No momento do ataque, o comboio se dirigia para Ras al-Ain vindo de Qamishi, com o objetivo de mostrar apoio aos locais em meio aos bombardeios.

Uma autoridade curda afirmou que a bandeira do EI foi hasteada a meio do caminho entra Ain Issa e a fronteira com a Turquia, no que seria mais um sinal de que os curdos estão perdendo o controle da região para um grupo extremista que eles ajudaram a combater.

Os ataques contra a minoria curda no norte da Síria começaram na quarta (9), após o governo de Donald Trump anunciar a retirada das tropas americanas do país. Os EUA eram aliados dos curdos, que ajudaram soldados norte-americanos na luta contra o EI.

A fuga em massa neste domingo reacende o temor de que a organização possa ganhar força novamente numa região em que havia sido praticamente derrotada, e ocorreu horas antes de os EUA afirmarem que retirariam suas tropas remanescentes da área nas próximas semanas.

Segundo o Secretário de Defesa norte-americano, Mark Esper, mil tropas devem deixar o local nas próximas semanas. Cinquenta batalhões já saíram da Síria antes de os ataques turcos começarem.

Em entrevista para um programa da rede CBS, ele chamou a escalada de tensão na região de "uma situação muito terrível", acrescentando que os EUA se encontram no meio de uma batalha de dois exércitos opostos.

Esper falou também que as autoridades curdas estão negociando com os governos sírio e russo para formar uma aliança contra os turcos.

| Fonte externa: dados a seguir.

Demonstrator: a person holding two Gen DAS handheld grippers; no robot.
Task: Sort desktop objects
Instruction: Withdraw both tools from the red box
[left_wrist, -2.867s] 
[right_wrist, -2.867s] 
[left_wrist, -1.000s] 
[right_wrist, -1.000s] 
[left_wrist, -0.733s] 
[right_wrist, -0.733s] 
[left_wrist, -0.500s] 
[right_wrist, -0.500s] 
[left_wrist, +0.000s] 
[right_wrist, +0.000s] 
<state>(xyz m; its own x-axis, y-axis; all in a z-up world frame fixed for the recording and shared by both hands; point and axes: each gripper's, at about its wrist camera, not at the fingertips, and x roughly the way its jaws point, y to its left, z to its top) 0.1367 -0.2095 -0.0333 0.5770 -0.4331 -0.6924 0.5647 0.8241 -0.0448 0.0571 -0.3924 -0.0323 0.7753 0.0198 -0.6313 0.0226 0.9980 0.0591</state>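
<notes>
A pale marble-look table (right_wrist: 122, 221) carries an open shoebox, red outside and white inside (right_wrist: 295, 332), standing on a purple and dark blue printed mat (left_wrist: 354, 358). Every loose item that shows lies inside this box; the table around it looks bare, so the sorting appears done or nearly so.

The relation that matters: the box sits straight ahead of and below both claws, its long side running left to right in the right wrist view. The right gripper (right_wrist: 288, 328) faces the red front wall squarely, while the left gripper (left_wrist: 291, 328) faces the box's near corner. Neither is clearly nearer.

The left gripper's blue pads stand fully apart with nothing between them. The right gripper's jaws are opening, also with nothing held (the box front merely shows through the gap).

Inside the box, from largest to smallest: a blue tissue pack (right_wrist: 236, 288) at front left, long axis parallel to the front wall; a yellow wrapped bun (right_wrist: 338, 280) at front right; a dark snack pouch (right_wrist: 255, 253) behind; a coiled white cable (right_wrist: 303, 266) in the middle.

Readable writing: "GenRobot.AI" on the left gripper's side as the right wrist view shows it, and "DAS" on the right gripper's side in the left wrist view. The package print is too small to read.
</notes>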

Dois oficiais ouvidos pela agência Reuters afirmaram que a saída das tropas será em questão de dias, um prazo mais curto do que o inicialmente previsto.

Até o momento, 109 quilômetros quadrados da área até então dominada pelos curdos foram conquistadas pelos turcos, segundo o presidente da Turquia, Recep Tayyip Erdogan.

Em entrevista para jornalistas em Istambul, ele afirmou que a incursão na Síria se estenderá de Kobani, no oeste, até Hasaka, no leste, adentrando cerca de 30 km no território do país. A área é maior do que a inicialmente prevista.

Na noite deste domingo, uma autoridade curda disse ter chegado a um acordo com o regime do ditador Bashar al-Assad para que as tropas governistas se posicionem ao longo da fronteira para impedir novas incursões turcas.

O objetivo da Turquia é controlar o norte da Síria para estabelecer uma "zona de segurança" de 32 quilômetros de extensão que separe sua fronteira dos territórios curdos. 

“O estabelecimento de uma zona de segurança é essencial para que sírios possam ter uma vida segura”, disse o ministério turco de Defesa, aludindo ao plano do presidente Erdogan de reassentar até 2 milhões de refugiados sírios no nordeste da Síria, área atualmente ocupada pelos curdos.

Desde que as ofensivas começaram, mais de 130 mil pessoas já foram forçadas a deixar suas casas, e o número de mortos cresce a cada dia. 

O saldo de óbitos é desigual. Até agora, dois soldados turcos e 16 rebeldes sírios apoiados por Ancara morreram. 

Do lado dos curdos o número é maior: 440 óbitos de combatentes da SDF (Forças Democráticas da Síria) foram registrados. As SDF foram a espinha dorsal da campanha liderada pelos EUA contra o Estado Islâmico.

As milícias curdas responderam lançando projeteis em direção ao sul da Turquia, matando 18 e ferindo 100, todos civis, e homens do Exército sírio estão se dirigindo para o norte do país para "confrontar uma agressão turca", informou a mídia estatal do país.

Líderes europeus demonstram preocupação. Em um telefonema na manhã de domingo com o presidente turco, a chanceler alemã Angela Merkel pediu a ele que interrompa imediatamente a operação militar no norte da Síria.

Emmanuel Macron, o presidente francês, afirmou que a ofensiva pode criar uma situação humanitária insustentável e ajudar o EI a se reerguer. O mandatário fará uma reunião emergencial para debater a situação.